-- GIVEN INFORMATION --
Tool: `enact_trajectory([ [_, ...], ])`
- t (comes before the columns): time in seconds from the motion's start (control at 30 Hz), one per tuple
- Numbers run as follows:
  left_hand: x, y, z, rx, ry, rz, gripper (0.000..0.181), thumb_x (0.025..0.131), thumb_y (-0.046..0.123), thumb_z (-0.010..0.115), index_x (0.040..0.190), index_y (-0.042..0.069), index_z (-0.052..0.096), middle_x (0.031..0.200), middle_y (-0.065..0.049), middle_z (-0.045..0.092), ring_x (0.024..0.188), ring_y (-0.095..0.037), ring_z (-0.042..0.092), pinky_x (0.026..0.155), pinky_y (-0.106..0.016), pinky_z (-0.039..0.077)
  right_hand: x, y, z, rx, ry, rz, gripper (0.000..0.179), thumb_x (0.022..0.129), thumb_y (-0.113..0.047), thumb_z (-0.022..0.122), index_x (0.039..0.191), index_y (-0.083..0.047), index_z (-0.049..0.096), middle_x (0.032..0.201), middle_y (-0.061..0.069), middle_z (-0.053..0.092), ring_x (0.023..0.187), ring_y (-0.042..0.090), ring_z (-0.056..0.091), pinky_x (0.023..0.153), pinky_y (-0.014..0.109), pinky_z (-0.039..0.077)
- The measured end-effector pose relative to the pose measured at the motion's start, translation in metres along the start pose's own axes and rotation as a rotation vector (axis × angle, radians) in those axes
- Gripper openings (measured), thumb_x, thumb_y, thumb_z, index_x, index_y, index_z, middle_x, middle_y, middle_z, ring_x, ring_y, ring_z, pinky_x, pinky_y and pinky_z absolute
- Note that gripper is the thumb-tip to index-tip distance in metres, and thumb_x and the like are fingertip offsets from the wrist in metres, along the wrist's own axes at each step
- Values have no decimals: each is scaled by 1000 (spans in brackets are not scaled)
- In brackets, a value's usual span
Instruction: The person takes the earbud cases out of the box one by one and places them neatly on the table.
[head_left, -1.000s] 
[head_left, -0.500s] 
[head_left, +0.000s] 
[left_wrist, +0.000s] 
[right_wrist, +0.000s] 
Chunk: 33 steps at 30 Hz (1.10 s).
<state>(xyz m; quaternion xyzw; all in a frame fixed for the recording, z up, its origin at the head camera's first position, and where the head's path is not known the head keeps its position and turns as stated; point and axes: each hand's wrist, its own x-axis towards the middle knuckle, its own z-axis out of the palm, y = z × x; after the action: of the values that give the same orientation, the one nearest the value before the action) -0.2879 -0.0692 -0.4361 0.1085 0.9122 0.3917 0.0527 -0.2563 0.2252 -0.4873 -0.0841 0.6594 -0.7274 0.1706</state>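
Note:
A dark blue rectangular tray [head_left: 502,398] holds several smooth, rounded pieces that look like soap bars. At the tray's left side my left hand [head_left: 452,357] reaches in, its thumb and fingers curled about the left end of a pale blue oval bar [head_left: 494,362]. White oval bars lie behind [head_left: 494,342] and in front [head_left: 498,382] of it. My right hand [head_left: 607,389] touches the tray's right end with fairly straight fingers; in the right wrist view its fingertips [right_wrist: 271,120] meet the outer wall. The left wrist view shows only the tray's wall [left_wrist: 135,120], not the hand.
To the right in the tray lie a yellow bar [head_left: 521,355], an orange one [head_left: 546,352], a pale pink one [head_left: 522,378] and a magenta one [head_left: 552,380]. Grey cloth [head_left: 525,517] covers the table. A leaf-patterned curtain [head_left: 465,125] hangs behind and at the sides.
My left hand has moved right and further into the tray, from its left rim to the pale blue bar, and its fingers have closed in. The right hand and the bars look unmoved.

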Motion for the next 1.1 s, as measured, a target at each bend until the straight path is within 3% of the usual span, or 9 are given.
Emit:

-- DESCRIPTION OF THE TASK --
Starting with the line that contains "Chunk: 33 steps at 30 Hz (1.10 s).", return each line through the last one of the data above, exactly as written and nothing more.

-- SOLUTION --
Chunk: 33 steps at 30 Hz (1.10 s).
<state>(xyz m; quaternion xyzw; all in a frame fixed for the recording, z up, its origin at the head camera's first position, and where the head's path is not known the head keeps its position and turns as stated; point and axes: each hand's wrist, its own x-axis towards the middle knuckle, its own z-axis out of the palm, y = z × x; after the action: of the values that give the same orientation, the one nearest the value before the action) -0.2879 -0.0692 -0.4361 0.1085 0.9122 0.3917 0.0527 -0.2563 0.2252 -0.4873 -0.0841 0.6594 -0.7274 0.1706</state>
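Note:
A dark blue rectangular tray [head_left: 502,398] holds several smooth, rounded pieces that look like soap bars. At the tray's left side my left hand [head_left: 452,357] reaches in, its thumb and fingers curled about the left end of a pale blue oval bar [head_left: 494,362]. White oval bars lie behind [head_left: 494,342] and in front [head_left: 498,382] of it. My right hand [head_left: 607,389] touches the tray's right end with fairly straight fingers; in the right wrist view its fingertips [right_wrist: 271,120] meet the outer wall. The left wrist view shows only the tray's wall [left_wrist: 135,120], not the hand.
To the right in the tray lie a yellow bar [head_left: 521,355], an orange one [head_left: 546,352], a pale pink one [head_left: 522,378] and a magenta one [head_left: 552,380]. Grey cloth [head_left: 525,517] covers the table. A leaf-patterned curtain [head_left: 465,125] hangs behind and at the sides.
My left hand has moved right and further into the tray, from its left rim to the pale blue bar, and its fingers have closed in. The right hand and the bars look unmoved.
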
Motion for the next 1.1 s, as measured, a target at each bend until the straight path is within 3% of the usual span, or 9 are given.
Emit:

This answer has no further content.